Sabtu, 08 Oktober 2016

Pemisahan Ruang Belajar Putra dan Putri, antara Keharusan dan Pilihan

Moh Yusron, M. Pd. I
Oleh : Ahmad Yusron, M. Pd. I

Al-Ittihad - MA Unggulan Ulumiyyah yang kini berusia dua tahun lebih, terus berbenah untuk menjadi lembaga pendidikan yang patut dilirik oleh masyarakat berdasarkan kualitas. Kualitas tersebut meliputi prestasi maupun sistem penyelenggaraan pendidikannya. Slow but sure (pelan tapi pasti), barangkali itulah semboyan yang sesuai untuk menggambarkan usaha Ulumiyyah meningkatkan kemajuannya.

Pengasuh Ponpes Nahdlatut Tholibin al-Islamiyyin (lebaga yang berada satu yayasan dengan MA Unggulan Ulumiyyah) KH. Fathurrahman pernah menuturkan, lembaga pendidikan Ulumiyyah adalah pondok pesantren yang terdapat sekolah formal di dalamnya. Bukan sekolah formal yang punya pondok pesantren.

Apabila dicermati, makna  pernyataan tersebut sangat mendalam. Lembaga pendidikan yang terletak di Desa Kebonharjo ini dulunya pondok pesantren salafiyyah. Lambat laun agar mampu mengikuti perkembangan zaman, didirikan lembaga pendidikan Madrasah Ibtidaiyyah (MI), Madrasah Tsanawiyyah (MTs) dan Madrasah Aliyah (MA) Ulumiyyah Unggulan. Tentunya, bukan perkara mudah untuk mewujudkan bangunan-bangunan tempat tarbiyyah para santri tersebut. Awal mula MA ada, bangunannya masih menginduk dengan bangunan MTs. Itu pun ruang kelas masih ditempati siswa putra dan putri, campur dalam satu ruang tanpa ada satir (penghalang).

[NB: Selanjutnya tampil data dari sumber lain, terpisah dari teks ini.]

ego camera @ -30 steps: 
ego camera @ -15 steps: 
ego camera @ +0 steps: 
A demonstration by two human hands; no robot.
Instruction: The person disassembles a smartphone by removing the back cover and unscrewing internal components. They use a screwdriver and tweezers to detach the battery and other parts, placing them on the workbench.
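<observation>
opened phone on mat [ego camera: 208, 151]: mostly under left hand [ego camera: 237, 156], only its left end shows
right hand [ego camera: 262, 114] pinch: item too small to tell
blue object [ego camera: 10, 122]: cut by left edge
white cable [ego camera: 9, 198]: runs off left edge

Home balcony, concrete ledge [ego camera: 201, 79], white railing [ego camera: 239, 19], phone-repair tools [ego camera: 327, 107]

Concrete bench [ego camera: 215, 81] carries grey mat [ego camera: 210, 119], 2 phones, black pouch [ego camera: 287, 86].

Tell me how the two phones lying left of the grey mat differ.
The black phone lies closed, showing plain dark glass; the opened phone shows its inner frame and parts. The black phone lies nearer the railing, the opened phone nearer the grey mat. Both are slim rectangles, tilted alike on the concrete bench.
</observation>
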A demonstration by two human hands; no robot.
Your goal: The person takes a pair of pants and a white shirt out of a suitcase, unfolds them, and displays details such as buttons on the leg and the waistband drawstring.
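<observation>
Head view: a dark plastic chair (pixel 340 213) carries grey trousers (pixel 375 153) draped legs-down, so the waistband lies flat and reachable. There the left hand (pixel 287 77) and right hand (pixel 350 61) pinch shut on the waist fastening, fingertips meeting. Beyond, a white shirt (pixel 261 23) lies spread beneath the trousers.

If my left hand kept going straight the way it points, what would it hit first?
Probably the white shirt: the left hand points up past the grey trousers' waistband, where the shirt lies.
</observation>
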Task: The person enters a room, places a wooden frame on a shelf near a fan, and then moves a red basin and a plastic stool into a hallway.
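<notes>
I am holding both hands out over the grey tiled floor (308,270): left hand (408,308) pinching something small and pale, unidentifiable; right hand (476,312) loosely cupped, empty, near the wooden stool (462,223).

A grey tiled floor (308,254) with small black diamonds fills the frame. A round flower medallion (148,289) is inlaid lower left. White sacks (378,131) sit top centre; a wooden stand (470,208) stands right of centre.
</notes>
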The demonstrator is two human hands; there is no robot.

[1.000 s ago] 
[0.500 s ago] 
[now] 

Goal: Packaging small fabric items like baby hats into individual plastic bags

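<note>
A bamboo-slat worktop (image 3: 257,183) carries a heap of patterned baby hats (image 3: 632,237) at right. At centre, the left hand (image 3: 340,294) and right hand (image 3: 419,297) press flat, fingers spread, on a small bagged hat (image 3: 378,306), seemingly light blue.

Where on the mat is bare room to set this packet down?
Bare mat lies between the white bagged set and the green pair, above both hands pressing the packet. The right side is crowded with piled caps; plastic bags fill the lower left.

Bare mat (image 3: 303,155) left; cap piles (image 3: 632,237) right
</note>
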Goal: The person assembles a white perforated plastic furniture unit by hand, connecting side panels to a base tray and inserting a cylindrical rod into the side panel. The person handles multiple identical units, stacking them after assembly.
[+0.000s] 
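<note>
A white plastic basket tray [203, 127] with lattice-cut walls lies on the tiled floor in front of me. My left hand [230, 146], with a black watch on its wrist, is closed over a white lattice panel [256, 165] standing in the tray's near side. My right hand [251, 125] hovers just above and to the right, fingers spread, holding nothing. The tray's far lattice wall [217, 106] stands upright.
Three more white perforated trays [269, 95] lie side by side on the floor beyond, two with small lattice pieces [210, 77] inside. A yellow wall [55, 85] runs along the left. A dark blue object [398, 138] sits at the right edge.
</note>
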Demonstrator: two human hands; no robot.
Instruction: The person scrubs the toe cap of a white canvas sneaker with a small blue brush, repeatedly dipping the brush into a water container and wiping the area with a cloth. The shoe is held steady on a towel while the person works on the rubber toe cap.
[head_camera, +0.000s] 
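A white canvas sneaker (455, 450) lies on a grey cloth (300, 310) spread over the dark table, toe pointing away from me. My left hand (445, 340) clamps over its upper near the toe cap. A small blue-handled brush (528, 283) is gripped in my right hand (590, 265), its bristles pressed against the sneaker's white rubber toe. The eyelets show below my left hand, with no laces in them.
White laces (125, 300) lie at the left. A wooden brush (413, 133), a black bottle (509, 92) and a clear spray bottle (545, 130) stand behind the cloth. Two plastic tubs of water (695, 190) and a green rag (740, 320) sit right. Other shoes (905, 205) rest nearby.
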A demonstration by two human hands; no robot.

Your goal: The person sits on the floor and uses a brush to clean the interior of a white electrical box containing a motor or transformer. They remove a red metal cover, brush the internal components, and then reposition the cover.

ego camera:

Sebuah lembaga yang awal mulanya berbais pesantren tentu menginginkan sistem pendidikannya berpegang teguh pada tatanan syari’at Islam dan mengibarkan panji-panji keislaman di dalamnya. Untuk itu, yang awalnya ruang kelas XI dan X masih dicampur putra dan putri, sekarang sudah mulai dipisah. Salah satu langkahnya dengan mendirikan kelas-kelas berbentuk gazebo.

Pada sekolah umum, fenomena kelas campuran antara putra dan putri wajar dilaksanakan. Namun berbeda halnya dengan di Ulumiyyah yang notabene lembaga formal berbasis pesantren. Ulumiyyah harus mengedepankan etika pendidikan Islam. Sistem pendidikan Islam berbeda dengan sistem pendidikan umum, dalam kaitannya pelaksanaan prinsip berdasarkan Al-Qur’an, As-Sunnah, dan teladan salaf as-shalihin.

Pemisahan antara siswa dan siswi merupakan prinsip dalam penyelenggaraan pendidikan Islam. Ada dua cara pemisahan siswa putra dan putrid. Pertama, dipisah dengan ruangan kelas yang berbeda dan kedua dipisah hanya menggunakan satir berupa kain atau papan. Jika dipisah dengan satir, tentunya harus dibuatkan akses jalan yang berbeda antara para siswa dan siswa. Sehingga paling utama adalah dipisah di ruang kelas yang berbeda.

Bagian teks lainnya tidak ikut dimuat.